REQUIREMENT: Starting at the first line of the records and stopping at the line that contains "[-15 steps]", transcribe every line exactly and leave out the pictures.

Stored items
========

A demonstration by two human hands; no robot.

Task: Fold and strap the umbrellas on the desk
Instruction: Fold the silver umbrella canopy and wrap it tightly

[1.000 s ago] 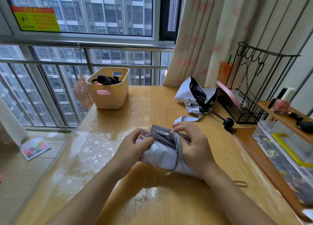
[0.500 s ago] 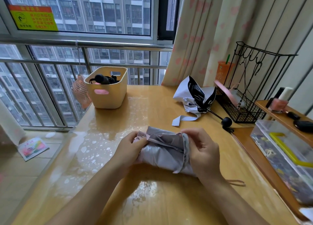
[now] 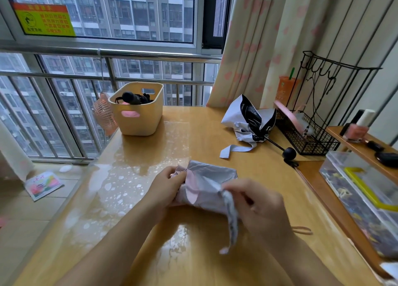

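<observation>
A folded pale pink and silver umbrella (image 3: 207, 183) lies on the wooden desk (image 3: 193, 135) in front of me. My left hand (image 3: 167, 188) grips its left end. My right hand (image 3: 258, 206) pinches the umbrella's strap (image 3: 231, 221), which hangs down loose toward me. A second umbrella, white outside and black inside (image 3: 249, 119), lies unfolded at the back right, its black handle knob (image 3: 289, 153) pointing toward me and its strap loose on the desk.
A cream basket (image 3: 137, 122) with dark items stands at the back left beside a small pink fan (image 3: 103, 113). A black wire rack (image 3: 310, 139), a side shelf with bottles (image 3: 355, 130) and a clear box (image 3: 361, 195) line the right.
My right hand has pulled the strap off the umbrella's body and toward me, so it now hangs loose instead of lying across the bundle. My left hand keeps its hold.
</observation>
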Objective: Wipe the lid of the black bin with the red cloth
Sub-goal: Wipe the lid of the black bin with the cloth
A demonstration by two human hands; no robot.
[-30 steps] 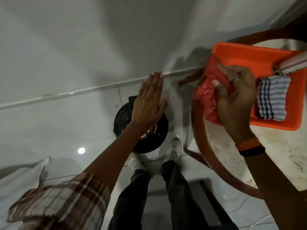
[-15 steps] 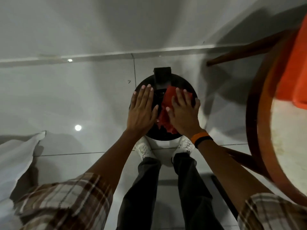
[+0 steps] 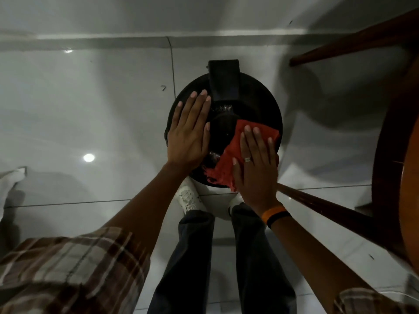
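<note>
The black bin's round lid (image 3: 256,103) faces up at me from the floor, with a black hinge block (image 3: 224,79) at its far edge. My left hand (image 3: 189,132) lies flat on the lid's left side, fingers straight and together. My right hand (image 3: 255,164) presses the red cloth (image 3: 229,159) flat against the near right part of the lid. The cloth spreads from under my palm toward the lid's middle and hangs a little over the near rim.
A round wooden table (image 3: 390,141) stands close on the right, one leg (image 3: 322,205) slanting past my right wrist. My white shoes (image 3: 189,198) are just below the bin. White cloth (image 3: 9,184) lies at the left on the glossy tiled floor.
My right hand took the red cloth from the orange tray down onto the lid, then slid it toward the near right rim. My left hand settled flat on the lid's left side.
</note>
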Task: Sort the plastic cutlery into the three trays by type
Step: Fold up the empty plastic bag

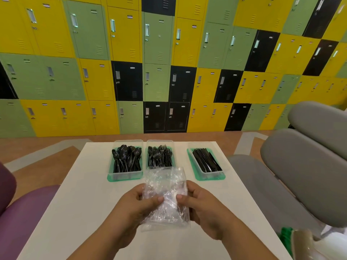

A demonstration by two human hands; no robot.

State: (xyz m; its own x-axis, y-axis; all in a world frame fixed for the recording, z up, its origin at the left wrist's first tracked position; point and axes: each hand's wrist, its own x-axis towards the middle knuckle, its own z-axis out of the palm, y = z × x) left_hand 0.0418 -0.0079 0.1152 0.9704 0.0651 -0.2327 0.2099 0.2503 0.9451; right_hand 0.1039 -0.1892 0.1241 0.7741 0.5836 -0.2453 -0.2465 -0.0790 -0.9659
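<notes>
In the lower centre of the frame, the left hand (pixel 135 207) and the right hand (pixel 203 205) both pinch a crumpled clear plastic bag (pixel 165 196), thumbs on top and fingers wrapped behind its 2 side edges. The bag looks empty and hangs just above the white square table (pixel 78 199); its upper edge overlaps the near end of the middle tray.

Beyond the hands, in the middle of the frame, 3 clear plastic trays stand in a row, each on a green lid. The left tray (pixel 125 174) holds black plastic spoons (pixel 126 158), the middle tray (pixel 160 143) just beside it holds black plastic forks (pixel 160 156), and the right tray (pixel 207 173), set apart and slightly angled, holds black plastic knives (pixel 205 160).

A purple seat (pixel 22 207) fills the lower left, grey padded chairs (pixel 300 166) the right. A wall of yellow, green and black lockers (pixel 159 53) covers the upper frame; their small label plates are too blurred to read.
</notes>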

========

REPLY:
A demonstration by two human hands; no robot.

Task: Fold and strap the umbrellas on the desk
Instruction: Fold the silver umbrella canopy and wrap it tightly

[1.000 s ago] 
[0.500 s ago] 
[now] 

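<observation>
A folded pale pink and silver umbrella (image 3: 207, 183) lies on the wooden desk (image 3: 193, 135) in front of me. My left hand (image 3: 167, 188) grips its left end. My right hand (image 3: 258, 206) pinches the umbrella's strap (image 3: 231, 221), which hangs down loose toward me. A second umbrella, white outside and black inside (image 3: 249, 119), lies unfolded at the back right, its black handle knob (image 3: 289, 153) pointing toward me and its strap loose on the desk.
A cream basket (image 3: 137, 122) with dark items stands at the back left beside a small pink fan (image 3: 103, 113). A black wire rack (image 3: 310, 139), a side shelf with bottles (image 3: 355, 130) and a clear box (image 3: 361, 195) line the right.
My right hand has pulled the strap off the umbrella's body and toward me, so it now hangs loose instead of lying across the bundle. My left hand keeps its hold.
</observation>
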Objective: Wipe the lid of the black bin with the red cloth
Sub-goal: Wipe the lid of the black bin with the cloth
A demonstration by two human hands; no robot.
[-30 steps] 
[-15 steps] 

This completes the response.